Ascea cui dal sonno Palinuro

sotto un mare di stelle alle veline

 

sponde ancora aspira l’impaziente

disciolta in acque voce con il vento

cerca l’anima l’eco una remota

salvezza tra gli scogli l’innocenza

del sogno di un dolcissimo dormire

come ara di segreta devozione:

 

qui pulsa tra Mandìa e Massascusa

il cuore dove nasce nella valle

luminosa per lieviti ed aromi

il crogiolo Ceraso di diverse

strade e genti sul corso del Palistro

in un canto di pollini e sementi:

 

(era un custode della terra rude

pastore carbonaio minatore

negli Usa dell’inizio Novecento

parco di parole come conviene

ma di amabile consiglio col nome

m’ha donato un sorriso e sacrifici:

 

nell’errare beato per colline

dove grava il cinghiale nella macchia

e al sole la serpe se insidiata

assale compagni i suoi pensieri

al cuore con doveri e melodie

ebbe nella difficile fatica):

 

(lui leggeva greci e russi e conversava

con piante ed animali come figli

lei di preghiere lastricava le sue

strade seminando sogni e pensieri:

un intimo teatro di emozioni

che la vita potenzia non cancella):

 

ecco oltre i mari di ulivi il paese

devoto alla vergine dei fulmini

Santa Barbara tra anfore e cisterne

il suo miele di eriche e castagni

versa a voti di nascite e nuziali

lame di luce nel sonno dal Campo:

 

alla torre la luna dalla piana

fragile colomba nella limpida

vola estate oltre il tempo all’eterno

da Petrosa e Metoio sul crinale

in un ansito di ombre lievitando

tutti i sogni e l’azzurro sulla Stella:

 

sorprende altra voce la vertigine

tra cristalli di verde all’orizzonte

dove l’occhio intuisce Vallo e Novi:

sull’eco che riverbera rintocchi

la stagione declina verso il rosso

e il bruno con dolcissimi riflessi

 

s’impiglia ad una guglia di maiolica

superba  su un tripudio di vigneti:

se per greggi e mercati con promesse

di profitto l’attesa s’avventura

nello stige di vicoli di agresti

negozi e transazioni è tutto un grido

 

la vita quotidiana che si disfa

tra rimorsi e rimpianti nell’ardente

beata età del castigo nei viaggi

della mente e del cuore a quella meta:

tante estati di polvere e di sguardi

al perenne germoglio di una palma

 

Peppino ora custode di memorie

i raccolti sapori tra parole

delle strade consegna al cuore antico

del futuro dopo Paestum e Ascea

ricucendo con Pietro la sapienza

di un paese di fierezza e senza ombre

 

“I’ me ne vogl’ire a lo Ciliento” canta

là dove Omar con l’ansia di un austero

menestrello dà voce a questa terra

lui vivere per primo della calma

eternità della bellezza vide

gli infiniti dei vivi e il poco tempo

 

lievitare dal verso le parole

al sole le vide assieme a Ebner

indenne dalla turba di livori

Vincenzo che esorcizza il senso arcano

dei nomi in un prodigio di pazienza

scaglie reca di luce alla memoria.

 

Un presente di attimi già ieri.

Ma l’oggi dove va? Dove sono

i finiti i non più vivi? Come un sogno

 

niente al sogno assomiglia

 

Vincenzo GUARRACINO, poeta, critico letterario e d’arte, traduttore, è nato a Ceraso (SA) nel 1948 e vive a Como.
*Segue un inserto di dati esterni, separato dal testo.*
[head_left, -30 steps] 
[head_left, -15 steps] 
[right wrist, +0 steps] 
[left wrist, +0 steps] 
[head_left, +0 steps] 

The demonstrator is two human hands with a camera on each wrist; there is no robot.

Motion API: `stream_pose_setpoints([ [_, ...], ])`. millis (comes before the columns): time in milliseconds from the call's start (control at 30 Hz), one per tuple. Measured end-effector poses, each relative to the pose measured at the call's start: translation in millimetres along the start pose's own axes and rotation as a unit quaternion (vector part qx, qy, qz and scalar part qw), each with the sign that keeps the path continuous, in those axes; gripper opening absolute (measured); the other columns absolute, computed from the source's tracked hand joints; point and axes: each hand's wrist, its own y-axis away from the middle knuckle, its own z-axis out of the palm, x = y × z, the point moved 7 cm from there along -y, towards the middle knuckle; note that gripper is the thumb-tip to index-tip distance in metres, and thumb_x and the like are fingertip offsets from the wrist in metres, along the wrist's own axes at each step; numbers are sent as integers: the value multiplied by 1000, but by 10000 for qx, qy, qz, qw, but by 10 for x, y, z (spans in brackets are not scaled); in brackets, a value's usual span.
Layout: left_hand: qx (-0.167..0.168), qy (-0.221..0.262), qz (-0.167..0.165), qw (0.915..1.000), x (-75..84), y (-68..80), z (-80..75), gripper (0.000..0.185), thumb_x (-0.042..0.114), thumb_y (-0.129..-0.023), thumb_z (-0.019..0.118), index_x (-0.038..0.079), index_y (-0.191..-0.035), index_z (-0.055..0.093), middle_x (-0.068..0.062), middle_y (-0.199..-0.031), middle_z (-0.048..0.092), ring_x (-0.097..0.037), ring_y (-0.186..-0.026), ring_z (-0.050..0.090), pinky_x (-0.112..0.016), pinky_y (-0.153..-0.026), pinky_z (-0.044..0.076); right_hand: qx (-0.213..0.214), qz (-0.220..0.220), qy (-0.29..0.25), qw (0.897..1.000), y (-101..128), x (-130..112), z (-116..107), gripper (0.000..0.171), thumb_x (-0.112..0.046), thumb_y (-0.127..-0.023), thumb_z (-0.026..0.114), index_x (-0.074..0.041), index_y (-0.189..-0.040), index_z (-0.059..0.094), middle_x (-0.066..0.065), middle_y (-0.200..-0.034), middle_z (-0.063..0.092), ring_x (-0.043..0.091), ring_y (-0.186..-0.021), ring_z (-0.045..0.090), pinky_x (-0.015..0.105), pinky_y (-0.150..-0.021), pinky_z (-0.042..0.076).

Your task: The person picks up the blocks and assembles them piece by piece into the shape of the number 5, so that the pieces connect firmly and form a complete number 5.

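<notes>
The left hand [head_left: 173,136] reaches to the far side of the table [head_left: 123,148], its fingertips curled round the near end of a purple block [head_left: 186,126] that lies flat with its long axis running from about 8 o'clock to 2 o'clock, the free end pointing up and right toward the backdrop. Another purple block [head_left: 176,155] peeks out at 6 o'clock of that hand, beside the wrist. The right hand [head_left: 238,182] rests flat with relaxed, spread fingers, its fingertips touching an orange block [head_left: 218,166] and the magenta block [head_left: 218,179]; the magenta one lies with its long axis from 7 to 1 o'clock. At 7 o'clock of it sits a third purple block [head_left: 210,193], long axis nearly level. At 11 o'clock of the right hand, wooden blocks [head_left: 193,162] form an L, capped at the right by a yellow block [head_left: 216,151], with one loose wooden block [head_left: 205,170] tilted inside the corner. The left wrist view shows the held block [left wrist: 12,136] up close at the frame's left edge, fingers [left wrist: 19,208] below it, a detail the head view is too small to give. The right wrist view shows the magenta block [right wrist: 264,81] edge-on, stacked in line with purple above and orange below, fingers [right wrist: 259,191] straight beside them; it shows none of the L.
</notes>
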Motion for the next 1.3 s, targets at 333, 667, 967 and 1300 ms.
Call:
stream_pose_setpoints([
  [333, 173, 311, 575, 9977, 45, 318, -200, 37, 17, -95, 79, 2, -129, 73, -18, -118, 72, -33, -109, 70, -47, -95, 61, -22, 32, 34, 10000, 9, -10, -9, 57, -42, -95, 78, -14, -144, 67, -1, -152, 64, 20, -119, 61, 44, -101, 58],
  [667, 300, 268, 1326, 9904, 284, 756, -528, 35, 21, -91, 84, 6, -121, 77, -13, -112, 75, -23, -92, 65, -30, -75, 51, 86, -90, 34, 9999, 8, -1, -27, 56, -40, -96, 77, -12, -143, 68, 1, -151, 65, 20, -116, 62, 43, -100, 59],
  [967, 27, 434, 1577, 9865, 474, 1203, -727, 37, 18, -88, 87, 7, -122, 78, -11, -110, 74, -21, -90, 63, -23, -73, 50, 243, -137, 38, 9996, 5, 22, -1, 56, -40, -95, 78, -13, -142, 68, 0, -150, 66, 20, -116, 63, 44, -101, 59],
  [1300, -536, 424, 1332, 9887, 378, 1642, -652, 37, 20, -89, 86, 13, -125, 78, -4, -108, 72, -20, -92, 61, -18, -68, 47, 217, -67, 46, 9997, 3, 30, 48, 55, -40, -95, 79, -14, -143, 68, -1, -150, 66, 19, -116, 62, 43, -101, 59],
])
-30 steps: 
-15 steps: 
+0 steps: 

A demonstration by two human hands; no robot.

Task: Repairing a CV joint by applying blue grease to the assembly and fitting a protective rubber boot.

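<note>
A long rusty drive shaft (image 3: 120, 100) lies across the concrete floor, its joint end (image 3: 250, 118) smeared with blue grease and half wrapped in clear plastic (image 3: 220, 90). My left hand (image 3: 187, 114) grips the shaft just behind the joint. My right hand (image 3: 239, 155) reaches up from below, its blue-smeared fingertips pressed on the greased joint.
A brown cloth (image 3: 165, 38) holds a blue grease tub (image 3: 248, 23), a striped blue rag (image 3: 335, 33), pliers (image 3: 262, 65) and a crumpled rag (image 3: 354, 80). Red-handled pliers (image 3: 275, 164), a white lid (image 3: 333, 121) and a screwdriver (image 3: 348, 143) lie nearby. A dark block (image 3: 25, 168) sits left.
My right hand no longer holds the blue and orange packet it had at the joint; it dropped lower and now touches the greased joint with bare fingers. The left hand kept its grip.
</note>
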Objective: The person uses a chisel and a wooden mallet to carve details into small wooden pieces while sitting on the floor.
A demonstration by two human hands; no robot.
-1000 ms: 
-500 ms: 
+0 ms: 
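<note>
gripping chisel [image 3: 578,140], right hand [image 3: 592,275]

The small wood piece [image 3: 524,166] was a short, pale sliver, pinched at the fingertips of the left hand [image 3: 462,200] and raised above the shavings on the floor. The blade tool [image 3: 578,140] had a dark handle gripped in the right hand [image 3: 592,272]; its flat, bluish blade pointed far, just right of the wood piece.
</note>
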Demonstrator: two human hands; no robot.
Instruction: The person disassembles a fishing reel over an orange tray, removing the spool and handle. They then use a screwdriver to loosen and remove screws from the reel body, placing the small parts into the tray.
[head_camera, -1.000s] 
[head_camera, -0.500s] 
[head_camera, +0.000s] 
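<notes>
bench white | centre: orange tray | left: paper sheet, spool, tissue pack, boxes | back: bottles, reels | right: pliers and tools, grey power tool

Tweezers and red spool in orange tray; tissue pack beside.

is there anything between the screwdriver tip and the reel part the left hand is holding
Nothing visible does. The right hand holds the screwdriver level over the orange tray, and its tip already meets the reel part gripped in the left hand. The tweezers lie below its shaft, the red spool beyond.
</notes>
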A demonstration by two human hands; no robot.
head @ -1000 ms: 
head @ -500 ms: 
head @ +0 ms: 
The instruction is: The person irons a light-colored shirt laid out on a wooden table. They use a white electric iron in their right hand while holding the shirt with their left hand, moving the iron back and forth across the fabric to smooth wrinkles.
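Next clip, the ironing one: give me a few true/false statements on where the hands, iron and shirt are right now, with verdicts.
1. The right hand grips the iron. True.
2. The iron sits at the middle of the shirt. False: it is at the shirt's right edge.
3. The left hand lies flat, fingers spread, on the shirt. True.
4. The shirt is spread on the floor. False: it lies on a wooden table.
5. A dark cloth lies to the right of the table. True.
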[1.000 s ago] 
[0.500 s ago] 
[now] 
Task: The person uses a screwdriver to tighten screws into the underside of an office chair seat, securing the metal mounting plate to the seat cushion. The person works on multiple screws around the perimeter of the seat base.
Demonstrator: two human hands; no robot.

Ha pubblicato, in poesia, le raccolte Gli gnomi del verso (1979), Dieci inverni (1989), Grilli e spilli (1998), Una visione elementare (2005); Nel nome del Padre (2008); Ballate di attese e di nulla (2010).

Per la saggistica, ha pubblicato Guida alla lettura di Verga (1986), Guida alla lettura di Leopardi (1987 e 1998) e le edizioni critiche di opere di Giovanni Verga (I Malavoglia, 1989, Mastro-don Gesualdo, 1990, Novelle, 1991) e di Giacomo Leopardi (Diario del primo amore e altre prose autobiografiche, 1998).

Oltre ciò, l’edizione dell’autografo comasco dell’Appressamento della morte (1993 e 1998), e l’antologia Giacomo Leopardi. Canti e Pensieri, 2005.